WORK INSTRUCTION :: All lines of the listing below are to be printed again exactly.

"""

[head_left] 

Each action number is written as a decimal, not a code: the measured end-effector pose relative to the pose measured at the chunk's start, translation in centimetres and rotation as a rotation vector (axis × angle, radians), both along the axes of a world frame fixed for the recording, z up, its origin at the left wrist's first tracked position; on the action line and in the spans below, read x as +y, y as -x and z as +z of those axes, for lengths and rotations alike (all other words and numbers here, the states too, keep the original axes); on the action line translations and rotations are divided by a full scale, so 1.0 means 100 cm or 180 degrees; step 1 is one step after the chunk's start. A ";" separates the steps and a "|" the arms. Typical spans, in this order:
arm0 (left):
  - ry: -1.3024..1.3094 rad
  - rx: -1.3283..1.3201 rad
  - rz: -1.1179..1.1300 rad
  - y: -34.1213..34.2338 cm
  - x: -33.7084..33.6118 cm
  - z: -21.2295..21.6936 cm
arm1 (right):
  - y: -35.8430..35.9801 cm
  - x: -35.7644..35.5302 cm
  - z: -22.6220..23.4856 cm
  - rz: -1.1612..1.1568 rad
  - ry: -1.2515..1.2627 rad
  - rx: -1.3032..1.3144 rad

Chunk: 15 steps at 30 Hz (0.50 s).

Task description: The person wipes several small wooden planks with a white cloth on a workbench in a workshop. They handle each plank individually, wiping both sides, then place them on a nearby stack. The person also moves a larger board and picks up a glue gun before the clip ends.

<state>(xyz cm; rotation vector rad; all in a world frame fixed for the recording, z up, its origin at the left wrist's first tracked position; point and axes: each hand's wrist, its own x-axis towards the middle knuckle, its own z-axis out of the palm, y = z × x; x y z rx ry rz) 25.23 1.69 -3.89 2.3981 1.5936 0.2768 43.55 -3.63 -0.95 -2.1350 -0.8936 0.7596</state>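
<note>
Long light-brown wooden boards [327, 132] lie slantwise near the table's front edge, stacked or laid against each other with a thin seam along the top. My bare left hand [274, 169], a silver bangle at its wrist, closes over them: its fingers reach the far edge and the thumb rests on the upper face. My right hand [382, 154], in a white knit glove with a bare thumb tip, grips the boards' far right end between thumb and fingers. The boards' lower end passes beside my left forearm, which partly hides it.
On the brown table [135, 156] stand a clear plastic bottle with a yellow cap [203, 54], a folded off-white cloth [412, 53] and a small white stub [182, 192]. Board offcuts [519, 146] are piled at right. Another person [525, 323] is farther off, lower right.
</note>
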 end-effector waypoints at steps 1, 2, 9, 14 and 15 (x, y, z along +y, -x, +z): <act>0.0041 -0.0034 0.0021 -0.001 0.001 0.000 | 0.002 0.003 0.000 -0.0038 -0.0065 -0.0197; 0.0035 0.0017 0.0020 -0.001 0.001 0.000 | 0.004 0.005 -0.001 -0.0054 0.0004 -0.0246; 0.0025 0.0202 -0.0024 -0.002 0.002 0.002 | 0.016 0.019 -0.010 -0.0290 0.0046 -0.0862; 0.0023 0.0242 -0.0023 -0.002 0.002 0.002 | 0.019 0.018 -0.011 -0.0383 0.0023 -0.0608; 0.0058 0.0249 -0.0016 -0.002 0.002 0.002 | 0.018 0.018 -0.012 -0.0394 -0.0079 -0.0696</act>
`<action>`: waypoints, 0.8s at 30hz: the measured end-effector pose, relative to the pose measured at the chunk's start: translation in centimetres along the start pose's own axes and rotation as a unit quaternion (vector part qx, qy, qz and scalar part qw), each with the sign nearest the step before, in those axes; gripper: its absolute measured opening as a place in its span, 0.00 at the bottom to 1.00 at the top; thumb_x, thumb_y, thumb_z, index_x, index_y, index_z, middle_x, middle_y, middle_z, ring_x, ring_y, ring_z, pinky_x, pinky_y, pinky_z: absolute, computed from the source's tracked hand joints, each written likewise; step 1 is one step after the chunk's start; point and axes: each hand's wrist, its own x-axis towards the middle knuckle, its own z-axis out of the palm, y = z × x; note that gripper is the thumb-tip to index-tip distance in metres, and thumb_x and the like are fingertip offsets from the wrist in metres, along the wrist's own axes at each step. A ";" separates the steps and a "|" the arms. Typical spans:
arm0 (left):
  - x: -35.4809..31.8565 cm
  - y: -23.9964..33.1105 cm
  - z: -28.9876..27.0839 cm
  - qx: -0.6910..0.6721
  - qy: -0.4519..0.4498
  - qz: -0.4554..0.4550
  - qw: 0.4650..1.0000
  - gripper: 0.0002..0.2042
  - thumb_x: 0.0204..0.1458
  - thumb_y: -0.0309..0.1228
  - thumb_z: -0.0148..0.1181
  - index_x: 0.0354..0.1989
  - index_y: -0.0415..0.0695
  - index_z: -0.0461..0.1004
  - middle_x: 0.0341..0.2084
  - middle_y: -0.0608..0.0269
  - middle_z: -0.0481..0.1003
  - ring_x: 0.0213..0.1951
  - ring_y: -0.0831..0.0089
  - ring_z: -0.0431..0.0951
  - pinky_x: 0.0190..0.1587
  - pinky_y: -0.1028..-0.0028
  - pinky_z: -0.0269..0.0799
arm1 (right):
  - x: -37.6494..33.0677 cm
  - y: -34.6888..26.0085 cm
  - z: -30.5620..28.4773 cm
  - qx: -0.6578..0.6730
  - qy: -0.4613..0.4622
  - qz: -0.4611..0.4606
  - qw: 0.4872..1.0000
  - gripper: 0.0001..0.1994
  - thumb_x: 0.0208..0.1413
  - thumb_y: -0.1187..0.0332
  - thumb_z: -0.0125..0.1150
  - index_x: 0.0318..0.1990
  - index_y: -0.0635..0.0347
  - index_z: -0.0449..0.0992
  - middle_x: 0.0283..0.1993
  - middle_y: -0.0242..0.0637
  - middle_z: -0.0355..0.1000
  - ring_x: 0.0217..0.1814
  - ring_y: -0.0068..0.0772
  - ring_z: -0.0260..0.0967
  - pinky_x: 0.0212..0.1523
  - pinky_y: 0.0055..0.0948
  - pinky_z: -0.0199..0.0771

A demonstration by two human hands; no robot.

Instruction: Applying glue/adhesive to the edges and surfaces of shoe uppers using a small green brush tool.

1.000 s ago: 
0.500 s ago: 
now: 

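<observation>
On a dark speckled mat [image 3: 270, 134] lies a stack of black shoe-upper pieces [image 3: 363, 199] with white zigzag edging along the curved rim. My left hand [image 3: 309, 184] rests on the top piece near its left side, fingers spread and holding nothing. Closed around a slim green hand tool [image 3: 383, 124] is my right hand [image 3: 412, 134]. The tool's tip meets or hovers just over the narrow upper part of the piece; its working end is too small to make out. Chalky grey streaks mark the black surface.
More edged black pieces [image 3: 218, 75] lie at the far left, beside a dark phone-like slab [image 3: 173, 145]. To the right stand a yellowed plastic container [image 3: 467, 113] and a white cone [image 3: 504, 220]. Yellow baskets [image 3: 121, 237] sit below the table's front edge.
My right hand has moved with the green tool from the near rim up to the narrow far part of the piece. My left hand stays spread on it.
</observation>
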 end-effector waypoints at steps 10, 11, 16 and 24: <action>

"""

RESULT BELOW ::
[head_left] 

Each action number is written as a decimal, not a code: the measured end-effector pose relative to the pose measured at the chunk's start, translation in centimetres and rotation as a rotation vector (axis × angle, radians), both along the axes of a world frame fixed for the recording, z up, its origin at the left wrist's first tracked position; on the action line and in the spans below, read x as +y, y as -x and z as +z of those axes, for lengths and rotations alike (all other words and numbers here, the states too, keep the original axes); on the action line translations and rotations are divided by a full scale, so 1.0 means 100 cm or 180 degrees; step 1 is one step after the chunk's start. A ";" separates the steps and a "|" the arms. Typical spans, in this order:
arm0 (left):
  - ry: -1.3024..1.3094 rad
  - rx: -1.3283..1.3201 rad
  - rz: -1.1179..1.1300 rad
  - y: -34.1213..34.2338 cm
  - x: -33.7084..33.6118 cm
  - z: -21.2295..21.6936 cm
arm1 (right):
  - y: -35.8430..35.9801 cm
  - x: -35.7644..35.5302 cm
  - z: -22.6220..23.4856 cm
  - rz: -1.1612..1.1568 rad
  - ry: -1.2515..1.2627 rad
  - rx: -1.3032..1.3144 rad

Chunk: 15 steps at 30 Hz (0.50 s).

Task description: The person wipes several small wooden planks with a white cloth on a workbench in a workshop. They handle each plank individually, wiping both sides, then place them on a nearby stack. The person also moves a larger board and picks up a glue gun before the clip ends.

<state>(xyz cm; rotation vector rad; all in a world frame fixed for the recording, z up, its origin at the left wrist's first tracked position; point and axes: each hand's wrist, its own x-axis towards the middle knuckle, its own z-axis out of the palm, y = z × x; x y z rx ry rz) 25.23 1.69 -3.89 2.3981 1.5936 0.2768 43.55 -3.63 -0.95 -2.1350 -0.8936 0.7596</state>
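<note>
Long light-brown wooden boards [327, 132] lie slantwise near the table's front edge, stacked or laid against each other with a thin seam along the top. My bare left hand [274, 169], a silver bangle at its wrist, closes over them: its fingers reach the far edge and the thumb rests on the upper face. My right hand [382, 154], in a white knit glove with a bare thumb tip, grips the boards' far right end between thumb and fingers. The boards' lower end passes beside my left forearm, which partly hides it.
On the brown table [135, 156] stand a clear plastic bottle with a yellow cap [203, 54], a folded off-white cloth [412, 53] and a small white stub [182, 192]. Board offcuts [519, 146] are piled at right. Another person [525, 323] is farther off, lower right.
</note>
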 end-effector waypoints at steps 1, 2, 9, 14 and 15 (x, y, z along +y, -x, +z): <act>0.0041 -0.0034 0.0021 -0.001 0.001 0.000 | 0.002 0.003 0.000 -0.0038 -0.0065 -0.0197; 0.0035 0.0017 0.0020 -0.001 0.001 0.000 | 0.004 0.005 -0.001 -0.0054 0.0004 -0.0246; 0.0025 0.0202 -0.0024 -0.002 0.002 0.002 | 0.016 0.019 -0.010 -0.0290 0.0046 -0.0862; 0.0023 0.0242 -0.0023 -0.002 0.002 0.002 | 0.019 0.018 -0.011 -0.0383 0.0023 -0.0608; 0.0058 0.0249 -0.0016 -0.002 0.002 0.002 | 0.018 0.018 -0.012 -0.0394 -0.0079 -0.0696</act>
`<action>`: waypoints, 0.8s at 30hz: the measured end-effector pose, relative to the pose measured at the chunk's start: translation in centimetres along the start pose's own axes and rotation as a unit quaternion (vector part qx, qy, qz and scalar part qw), each with the sign nearest the step before, in those axes; gripper: its absolute measured opening as a place in its span, 0.00 at the bottom to 1.00 at the top; thumb_x, thumb_y, thumb_z, index_x, index_y, index_z, middle_x, middle_y, middle_z, ring_x, ring_y, ring_z, pinky_x, pinky_y, pinky_z: absolute, computed from the source's tracked hand joints, each written likewise; step 1 is one step after the chunk's start; point and axes: each hand's wrist, its own x-axis towards the middle knuckle, its own z-axis out of the palm, y = z × x; note that gripper is the thumb-tip to index-tip distance in metres, and thumb_x and the like are fingertip offsets from the wrist in metres, along the wrist's own axes at each step. A ";" separates the steps and a "|" the arms. Typical spans:
arm0 (left):
  - x: -35.4809..31.8565 cm
  - y: -23.9964..33.1105 cm
  - z: -28.9876..27.0839 cm
  - qx: -0.6910..0.6721
  - qy: -0.4519..0.4498
  - qz: -0.4554..0.4550
  - qw: 0.4650..1.0000
  - gripper: 0.0002..0.2042
  - thumb_x: 0.0204..0.1458
  - thumb_y: -0.0309..0.1228
  - thumb_z: -0.0148..0.1181
  - index_x: 0.0354..0.1989
  - index_y: -0.0415..0.0695
  - index_z: -0.0461..0.1004
  - middle_x: 0.0341..0.2084
  - middle_y: -0.0608..0.0269
  - middle_z: -0.0481..0.1003
  - ring_x: 0.0213..0.1951
  - ring_y: -0.0831..0.0089
  - ring_z: -0.0431..0.0951
  - pinky_x: 0.0190..0.1587
  - pinky_y: -0.1028..-0.0028
  - pinky_z: -0.0269..0.0799
arm1 (right):
  - x: -37.6494..33.0677 cm
  - y: -34.6888..26.0085 cm
  - z: -30.5620..28.4773 cm
  - qx: -0.6578..0.6730
  - qy: -0.4613..0.4622
  - qz: -0.4611..0.4606
  - qw: 0.4872..1.0000
  - gripper: 0.0001..0.1994
  - thumb_x: 0.0208..0.1413
  - thumb_y: -0.1187..0.0332
  - thumb_z: -0.0125..0.1150
  - index_x: 0.0318..0.1990
  - index_y: -0.0635..0.0347
  - index_z: -0.0449..0.0992
  - middle_x: 0.0283..0.1993
  - middle_y: -0.0242..0.0637
  - middle_z: -0.0355..0.1000
  - ring_x: 0.0217..0.1814
  - ring_y: -0.0068..0.0772
  - ring_z: -0.0260..0.0967
  - pinky_x: 0.0212..0.1523
  - pinky_y: 0.0055..0.0948
  - pinky_z: -0.0199..0.0771

A demonstration by two human hands; no robot.

Instruction: Applying glue/adhesive to the edges and surfaces of shoe uppers using a small green brush tool.

1.000 s ago: 
0.500 s ago: 
now: 

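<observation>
On a dark speckled mat [image 3: 270, 134] lies a stack of black shoe-upper pieces [image 3: 363, 199] with white zigzag edging along the curved rim. My left hand [image 3: 309, 184] rests on the top piece near its left side, fingers spread and holding nothing. Closed around a slim green hand tool [image 3: 383, 124] is my right hand [image 3: 412, 134]. The tool's tip meets or hovers just over the narrow upper part of the piece; its working end is too small to make out. Chalky grey streaks mark the black surface.
More edged black pieces [image 3: 218, 75] lie at the far left, beside a dark phone-like slab [image 3: 173, 145]. To the right stand a yellowed plastic container [image 3: 467, 113] and a white cone [image 3: 504, 220]. Yellow baskets [image 3: 121, 237] sit below the table's front edge.
My right hand has moved with the green tool from the near rim up to the narrow far part of the piece. My left hand stays spread on it.
</observation>
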 end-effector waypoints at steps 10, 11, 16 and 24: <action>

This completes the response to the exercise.